◆ **What the task requires**: Below are some records. Pull every line that contains the word "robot".

Records from a dataset
· · · ·
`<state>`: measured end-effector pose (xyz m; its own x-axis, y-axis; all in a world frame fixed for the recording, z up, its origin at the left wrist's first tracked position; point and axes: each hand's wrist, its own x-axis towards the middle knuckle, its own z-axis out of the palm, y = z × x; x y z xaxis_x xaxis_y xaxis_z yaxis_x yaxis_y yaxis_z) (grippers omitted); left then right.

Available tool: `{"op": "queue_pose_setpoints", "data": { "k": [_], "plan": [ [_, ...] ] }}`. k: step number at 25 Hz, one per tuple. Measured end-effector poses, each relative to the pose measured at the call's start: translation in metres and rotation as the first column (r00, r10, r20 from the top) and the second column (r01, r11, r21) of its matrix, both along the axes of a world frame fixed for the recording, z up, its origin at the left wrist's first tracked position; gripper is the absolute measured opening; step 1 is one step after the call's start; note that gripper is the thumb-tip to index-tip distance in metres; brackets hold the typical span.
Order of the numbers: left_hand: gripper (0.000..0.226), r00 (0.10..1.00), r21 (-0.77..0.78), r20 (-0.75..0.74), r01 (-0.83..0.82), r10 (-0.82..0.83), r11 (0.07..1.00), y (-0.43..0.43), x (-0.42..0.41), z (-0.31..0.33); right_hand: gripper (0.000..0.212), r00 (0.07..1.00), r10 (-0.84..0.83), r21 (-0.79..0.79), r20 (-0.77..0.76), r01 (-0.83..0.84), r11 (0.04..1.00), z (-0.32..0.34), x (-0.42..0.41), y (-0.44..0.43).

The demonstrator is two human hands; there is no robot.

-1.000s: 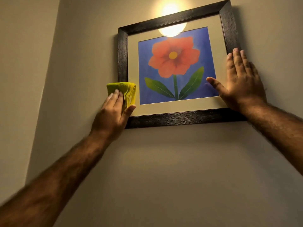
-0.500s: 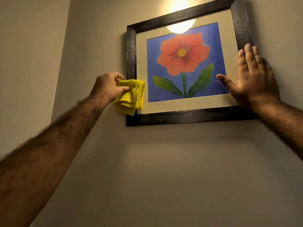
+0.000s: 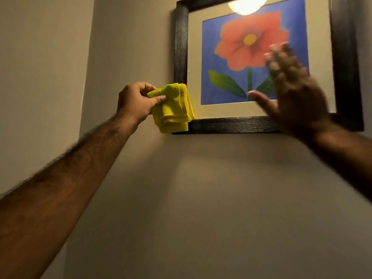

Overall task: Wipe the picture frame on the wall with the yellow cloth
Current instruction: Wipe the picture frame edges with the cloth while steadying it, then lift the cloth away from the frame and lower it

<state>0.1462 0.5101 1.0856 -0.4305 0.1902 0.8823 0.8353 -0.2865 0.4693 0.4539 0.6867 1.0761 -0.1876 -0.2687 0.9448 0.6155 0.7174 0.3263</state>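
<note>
Two hands: left hand (image 3: 136, 101) pinching folded yellow cloth (image 3: 173, 109) at the dark picture frame (image 3: 231, 124), 7 o'clock corner; right hand (image 3: 291, 93) spread, blurred, at 4 o'clock. Risk: whether the right hand braces the frame cannot be told; unbraced, wiping could tilt or unhook it.

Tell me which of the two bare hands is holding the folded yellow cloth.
The left hand pinches the folded yellow cloth at the dark wooden picture frame's lower-left corner. The right hand, blurred and open, holds nothing.
</note>
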Motion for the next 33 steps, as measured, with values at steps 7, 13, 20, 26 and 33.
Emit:
{"op": "queue_pose_setpoints", "data": {
  "k": [7,13,20,26,33],
  "plan": [
    [0.040,0.970,-0.039,0.205,0.142,-0.132,0.989,-0.072,-0.039,-0.085,0.100,0.616,0.784,-0.797,-0.075,-0.509,0.324,-0.085,-0.182,-0.138],
    [0.022,0.845,-0.041,0.512,0.204,-0.155,0.978,-0.163,-0.104,-0.207,0.030,0.435,0.792,-0.900,-0.428,-0.282,-0.331,-0.176,-0.280,-0.172],
    [0.022,0.471,0.049,0.866,0.247,-0.164,0.968,-0.283,-0.165,-0.394,0.025,0.419,0.780,-0.833,-0.465,0.090,-0.546,-0.336,-0.383,-0.240],
    [0.020,0.316,0.047,0.948,-0.006,-0.043,0.999,-0.378,-0.166,-0.549,0.047,0.421,0.799,-0.700,-0.428,0.405,-0.588,-0.487,-0.444,-0.315],
    [0.024,0.003,-0.130,0.991,-0.191,0.133,0.973,-0.464,-0.166,-0.744,0.012,0.415,0.847,-0.468,-0.332,0.707,-0.530,-0.707,-0.493,-0.404]
  ]
}}
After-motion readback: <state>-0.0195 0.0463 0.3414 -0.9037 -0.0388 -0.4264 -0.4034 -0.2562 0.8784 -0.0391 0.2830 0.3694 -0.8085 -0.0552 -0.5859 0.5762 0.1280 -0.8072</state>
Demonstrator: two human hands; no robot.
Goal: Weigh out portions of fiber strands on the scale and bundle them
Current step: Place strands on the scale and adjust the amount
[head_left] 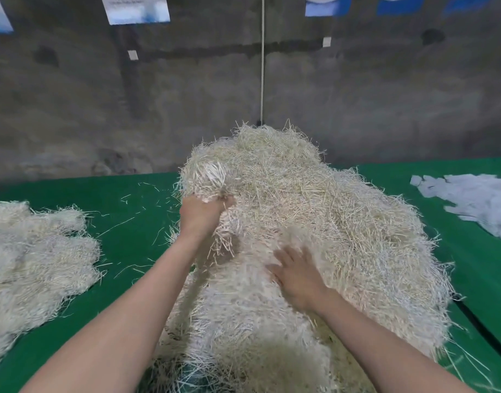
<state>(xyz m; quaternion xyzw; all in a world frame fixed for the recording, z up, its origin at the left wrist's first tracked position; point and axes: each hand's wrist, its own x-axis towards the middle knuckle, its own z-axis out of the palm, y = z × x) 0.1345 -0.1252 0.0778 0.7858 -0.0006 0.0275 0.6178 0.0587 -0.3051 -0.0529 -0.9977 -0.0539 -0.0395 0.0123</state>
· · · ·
◆ **Expected output**:
The demonstrator is two human hands; there is no robot.
Demonstrator: two human hands; no robot.

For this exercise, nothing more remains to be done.